Já agora e para memória futura será de não esquecer as várias reuniões havidas em Portugal entre juristas portugueses e os magistrados brasileiros responsáveis pelo “golpe de estado judicial”»

Eduardo Paz Ferreira

Depois da extraordinária figura das democracias iliberais, arriscamo-nos agora a ter as ditaduras democráticas.

A eleição de Bolsonaro marca um passo mais no caminho encetado por Trump que é, ainda assim, uma solução com algumas diferenças.

Quais são essas diferenças?

Bolsonaro, como o presidente filipino, Duterte, é um defensor da justiça privada e dos homicídios. Declarações e indícios vários não deixam dúvidas de que vêm aí tempos de perseguição política e brutalidade pessoal.

A tudo isto, que já é muito, junta-se a certeza do desinteresse pela pobreza, do empenho em aumentar a desigualdade e em levar por diante crimes ecológicos impensáveis, designadamente no Amazonas.

«O tempo não é mais para tacticismos e jogos de habilidade política, mas sim para uma total determinação de salvar o legado civilizacional do Estado de Direito»

Não creio que existam muitas atenuantes para a parcela do povo brasileiro que votou nesse sentido, mas ainda assim não é possível deixar de recordar a manipulação pelos media, a encenação do atentado contra Bolsonaro e, sobretudo, a politização da justiça, assente em inúmeras fraudes grosseiras e na total violação da isenção que se espera dos magistrados.

A nomeação do juiz Sérgio Moro para Ministro da Justiça é um enorme escândalo e um sinal do que está para vir em termos da defesa dos direitos humanos.
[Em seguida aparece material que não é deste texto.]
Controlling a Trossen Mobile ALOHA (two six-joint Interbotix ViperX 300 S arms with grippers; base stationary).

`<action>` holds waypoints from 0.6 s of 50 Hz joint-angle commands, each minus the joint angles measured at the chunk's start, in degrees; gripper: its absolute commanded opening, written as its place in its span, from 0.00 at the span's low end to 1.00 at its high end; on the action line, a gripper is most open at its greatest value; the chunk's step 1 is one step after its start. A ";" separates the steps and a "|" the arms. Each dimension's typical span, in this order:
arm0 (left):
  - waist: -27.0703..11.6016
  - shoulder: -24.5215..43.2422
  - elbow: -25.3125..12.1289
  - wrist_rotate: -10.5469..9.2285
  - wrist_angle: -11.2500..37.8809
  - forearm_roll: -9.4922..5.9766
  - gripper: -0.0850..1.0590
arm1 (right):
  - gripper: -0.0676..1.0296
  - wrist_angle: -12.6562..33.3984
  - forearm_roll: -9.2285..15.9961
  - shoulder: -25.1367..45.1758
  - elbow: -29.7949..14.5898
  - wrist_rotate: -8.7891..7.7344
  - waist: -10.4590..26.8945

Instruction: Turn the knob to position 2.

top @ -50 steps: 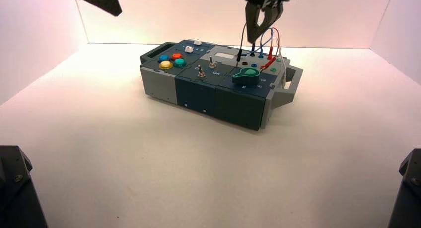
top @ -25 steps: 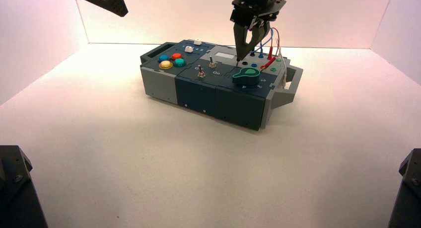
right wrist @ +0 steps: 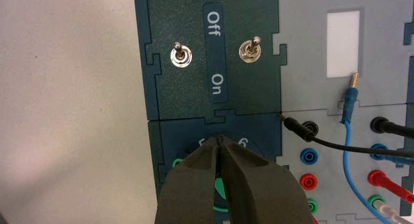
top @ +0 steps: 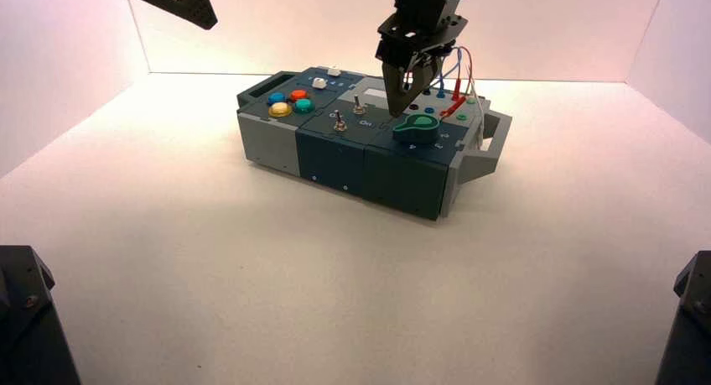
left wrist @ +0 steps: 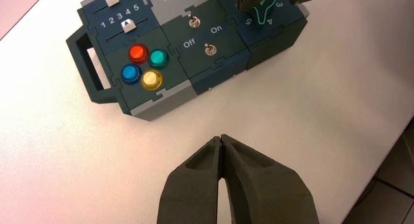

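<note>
The right gripper (top: 406, 110) has come down and sideways with its fingers closed and holding nothing. The green knob (top: 416, 128) now sits right under its fingertips. It looks ready to push the pointer. The left gripper (left wrist: 220, 141) waits far off, closed too.

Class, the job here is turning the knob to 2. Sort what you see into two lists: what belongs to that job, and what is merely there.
Belongs to the job:
- knob
- right gripper, jaws shut, just above the knob

Merely there:
- four push buttons
- two toggle switches
- sliders
- plugged-in wires
- left gripper, parked away from the box
</note>
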 commanded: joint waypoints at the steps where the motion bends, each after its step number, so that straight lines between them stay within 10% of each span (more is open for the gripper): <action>1: -0.26 0.09 -0.79 0.44 -0.62 -0.18 0.05 | 0.04 -0.53 0.09 -0.79 -1.05 -0.62 0.35; 30: -0.26 0.97 -1.23 0.44 -1.32 -0.18 0.05 | 0.04 2.37 0.18 -0.70 -0.79 -0.62 1.05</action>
Há todas as razões para ter muito medo.

Convirá não esquecer que o Brasil é um país cuja importância ultrapassa em muito outros Estados onde a ditadura ameaça ou se instalou e o peso que pode ter na América Latina, lançada numa deriva de direita.
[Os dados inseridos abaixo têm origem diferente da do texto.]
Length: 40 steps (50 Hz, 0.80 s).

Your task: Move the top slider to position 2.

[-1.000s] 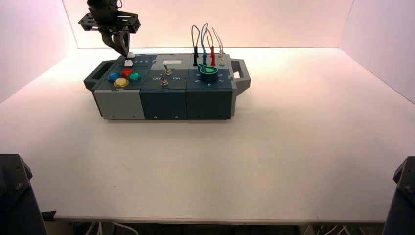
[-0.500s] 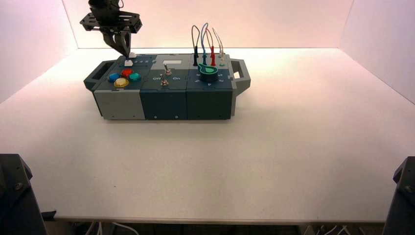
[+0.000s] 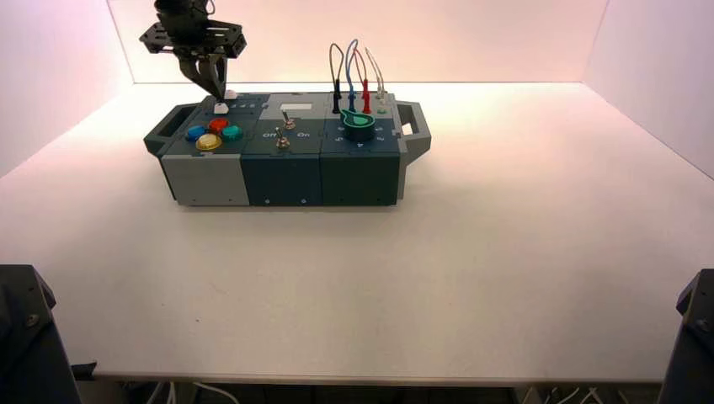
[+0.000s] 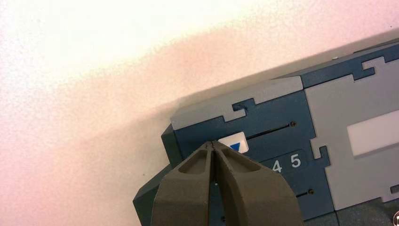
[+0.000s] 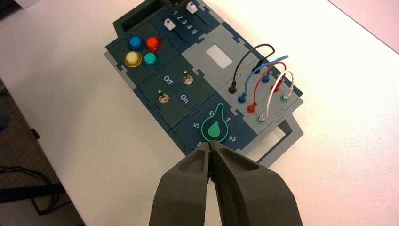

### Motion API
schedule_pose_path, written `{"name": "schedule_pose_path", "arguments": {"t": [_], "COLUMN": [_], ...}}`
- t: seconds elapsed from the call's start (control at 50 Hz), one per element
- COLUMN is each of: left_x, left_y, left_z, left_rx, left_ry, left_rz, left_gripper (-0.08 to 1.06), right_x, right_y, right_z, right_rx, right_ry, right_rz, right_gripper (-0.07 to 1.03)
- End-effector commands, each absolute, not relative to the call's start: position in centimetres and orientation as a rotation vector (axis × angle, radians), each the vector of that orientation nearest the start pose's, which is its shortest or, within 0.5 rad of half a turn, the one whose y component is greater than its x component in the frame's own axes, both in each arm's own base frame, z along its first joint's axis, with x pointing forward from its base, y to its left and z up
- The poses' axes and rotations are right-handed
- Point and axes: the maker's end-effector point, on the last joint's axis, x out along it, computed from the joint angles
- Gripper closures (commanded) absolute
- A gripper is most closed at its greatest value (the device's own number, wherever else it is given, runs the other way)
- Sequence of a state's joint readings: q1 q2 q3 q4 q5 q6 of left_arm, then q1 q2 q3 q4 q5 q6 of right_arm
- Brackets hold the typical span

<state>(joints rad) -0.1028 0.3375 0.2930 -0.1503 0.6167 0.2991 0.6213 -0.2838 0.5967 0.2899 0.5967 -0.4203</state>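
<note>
From above, the left hand (image 3: pixel 221 93) hung over the far left corner of the dark blue and grey box (image 3: pixel 286 160) on the white worktop (image 3: pixel 505 252). In the left wrist view its clenched fingers (image 4: pixel 244 183) met just beside the top slider (image 4: pixel 235 142), a tiny white blocky knob at its slot's end. The right wrist view showed the right hand (image 5: pixel 210 146) clenched, empty, high above the box.
</note>
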Motion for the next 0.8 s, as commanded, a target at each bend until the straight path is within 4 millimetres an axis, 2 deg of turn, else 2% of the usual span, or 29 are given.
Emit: {"name": "schedule_pose_path", "arguments": {"t": [0.02,0.16,0.3,0.58,0.8], "left_x": [46.6,46.6,46.5,46.5,46.4], "left_y": [-5.4,-5.6,-6.2,-8.6,-9.2], "left_z": [9.1,10.3,10.6,9.5,8.5], "left_rx": [0.157,0.152,0.139,0.115,0.113], "left_ry": [1.134,1.13,1.139,1.17,1.197], "left_rz": [-0.254,-0.26,-0.27,-0.292,-0.299], "left_gripper": [1.0,1.0,1.0,1.0,1.0], "right_x": [28.4,28.4,28.4,28.3,28.3], "right_y": [24.0,24.0,24.0,24.0,24.0], "right_z": [21.2,21.3,21.2,21.1,21.1], "right_rx": [-0.363,-0.364,-0.363,-0.364,-0.365], "right_ry": [0.795,0.793,0.795,0.798,0.798], "right_rz": [0.815,0.816,0.815,0.815,0.816], "right_gripper": [0.98,0.98,0.98,0.98,0.98]}}
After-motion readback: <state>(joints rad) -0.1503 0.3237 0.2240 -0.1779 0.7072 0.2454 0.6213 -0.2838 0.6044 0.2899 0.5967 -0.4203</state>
A eleição brasileira, com as posições abjectas de Fernando Henrique Cardoso e Círio Gomes, veio recordar que na génese da subida dos regimes nazis ao poder no século passado esteve a cobardia e o oportunismo de direita democrática, que quis apanhar o comboio que lhe parecia ir triunfar.

Já agora e para memória futura será de não esquecer as várias reuniões havidas em Portugal entre juristas portugueses e os magistrados brasileiros responsáveis pelo “golpe de estado judicial”.
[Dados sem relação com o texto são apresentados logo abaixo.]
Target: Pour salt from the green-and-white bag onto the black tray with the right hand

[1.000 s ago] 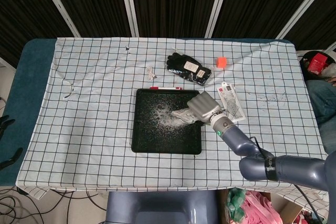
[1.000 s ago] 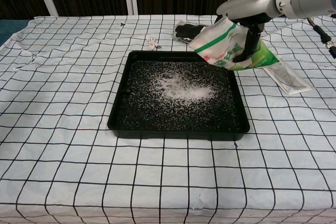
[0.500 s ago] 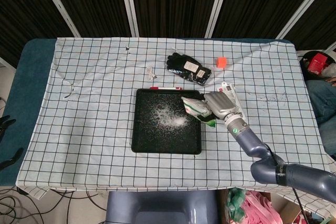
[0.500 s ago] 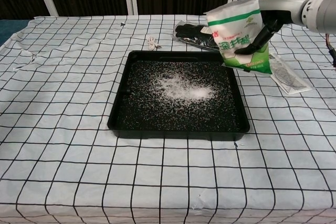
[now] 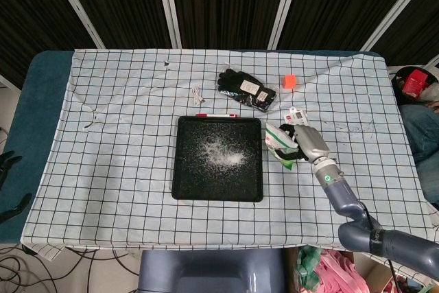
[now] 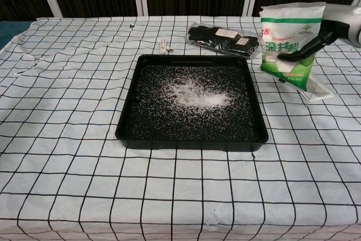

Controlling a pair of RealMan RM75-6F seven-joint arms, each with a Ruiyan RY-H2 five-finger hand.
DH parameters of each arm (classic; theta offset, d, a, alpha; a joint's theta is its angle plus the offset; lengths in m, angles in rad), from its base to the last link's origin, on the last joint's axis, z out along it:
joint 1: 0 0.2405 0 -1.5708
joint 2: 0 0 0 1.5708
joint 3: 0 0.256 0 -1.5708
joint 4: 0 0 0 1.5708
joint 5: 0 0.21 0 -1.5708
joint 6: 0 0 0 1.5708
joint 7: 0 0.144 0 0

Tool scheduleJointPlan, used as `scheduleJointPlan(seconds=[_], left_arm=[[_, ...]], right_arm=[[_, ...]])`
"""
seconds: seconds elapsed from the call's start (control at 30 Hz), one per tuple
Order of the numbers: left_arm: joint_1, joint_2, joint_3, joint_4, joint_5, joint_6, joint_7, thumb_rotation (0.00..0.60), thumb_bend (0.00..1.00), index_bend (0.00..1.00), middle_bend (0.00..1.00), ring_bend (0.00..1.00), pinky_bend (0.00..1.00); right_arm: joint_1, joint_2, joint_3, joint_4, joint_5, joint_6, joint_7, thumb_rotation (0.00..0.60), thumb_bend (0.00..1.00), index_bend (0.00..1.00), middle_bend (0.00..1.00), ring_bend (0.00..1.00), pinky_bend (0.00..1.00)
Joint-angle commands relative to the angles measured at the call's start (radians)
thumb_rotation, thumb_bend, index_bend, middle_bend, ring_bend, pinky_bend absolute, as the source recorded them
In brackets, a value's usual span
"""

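The green-and-white salt bag [image 6: 289, 42] stands upright in the air just right of the black tray [image 6: 127, 122], held by my right hand [image 6: 330, 26]. In the head view the bag [image 5: 278, 141] shows at the tray's right edge [image 5: 261, 162], with the right hand [image 5: 309, 142] gripping it from the right. White salt [image 6: 194, 94] lies scattered over the tray floor, thickest in a patch near the middle [image 5: 219, 152]. My left hand shows in neither view.
A packaged pair of black gloves [image 5: 247, 89] lies behind the tray, an orange cube [image 5: 289, 81] further right. A flat clear packet [image 6: 310, 86] lies under the bag. A small white cord [image 5: 197, 94] and a red-tipped pen [image 5: 216, 114] sit near the tray's back edge.
The right hand turned the bag from tilted over the tray to upright and carried it rightward, off the tray. The salt pile has not grown since.
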Motion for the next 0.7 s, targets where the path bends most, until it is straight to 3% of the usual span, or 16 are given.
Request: scheduleJointPlan(seconds=[0.03,0.7], left_arm=[[0.0,-0.001,0.0,-0.001,0.0,-0.001,0.0,0.6,0.26,0.18,0.13,0.0,0.06],[0.003,0.002,-0.002,-0.002,-0.003,0.004,-0.001,0.6,0.26,0.18,0.13,0.0,0.06]], right_arm=[[-0.03,-0.032,0.001,0.046,-0.027,0.022,0.036,0.6,0.39,0.52,0.38,0.48,0.51],[-0.107,-0.192,-0.03,0.333,-0.197,0.08,0.116,0.6,0.39,0.52,0.38,0.48,0.51]])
“A extrema-direita vai-se afirmando”

Geograficamente mais perto de nós, muitas eleições se têm sucedido com resultados terríveis. É o caso da Itália com um governo de extrema-direita perseguidor de emigrantes e refugiados.

Seguramente não por acaso, a poucos dias de terminar o seu “mandato”, Temer fez questão de entregar à Itália Cesar Battisti, condenado a prisão perpétua por terrorismo de esquerda nos anos 70, facto que o presidente italiano assinalou como “um testemunho significativo da amizade antiga e sólida entre o Brasil e a Itália [..]”.


«Coragem, Coragem sempre, mesmo quando tudo parece perdido, porque só a nossa desistência pode assegurar a derrota»


Entretanto, um pouco por todos os lados, a extrema-direita vai-se afirmando. Aqui mesmo ao lado, na Andaluzia, com a entrada em força do vox, no parlamento regional. Na Alemanha, com o ocaso de Merkel, acompanhado pela ascensão da extrema-direita. Uma ou outra eleição – o Luxemburgo, por exemplo – lá vão dando uma vaga esperança, até pelo reforço de posições de forças como os Verdes.

Os coletes amarelos em França e a rápida tentativa de os importar para Portugal são outro factor de preocupação pela violência subjacente e pela confusão entre uma esquerda inútil e acéfala e uma extrema-direita inteligente, determinada e com os meios financeiros.

Perante esta inquietação com o caminho trilhado por governantes e políticos,  que mensagem quer deixar a quem executa, legisla, decide e julga?

Que saibam perceber quais são as linhas vermelhas que não se podem ultrapassar nem deixar ultrapassar. Que compreendam que o tempo não é mais para tacticismos e jogos de habilidade política, mas sim para uma total determinação de salvar o legado civilizacional do Estado de Direito. Que é preciso acabar com a desigualdade na distribuição da riqueza, que lança a confusão e serve àqueles que dela beneficiam. Que se descubra uma forma de falar para as populações, que elas entendam. Que se não promova quem apenas quer o mal dos povos. Coragem, Coragem sempre, mesmo quando tudo parece perdido, porque só a nossa desistência pode assegurar a derrota.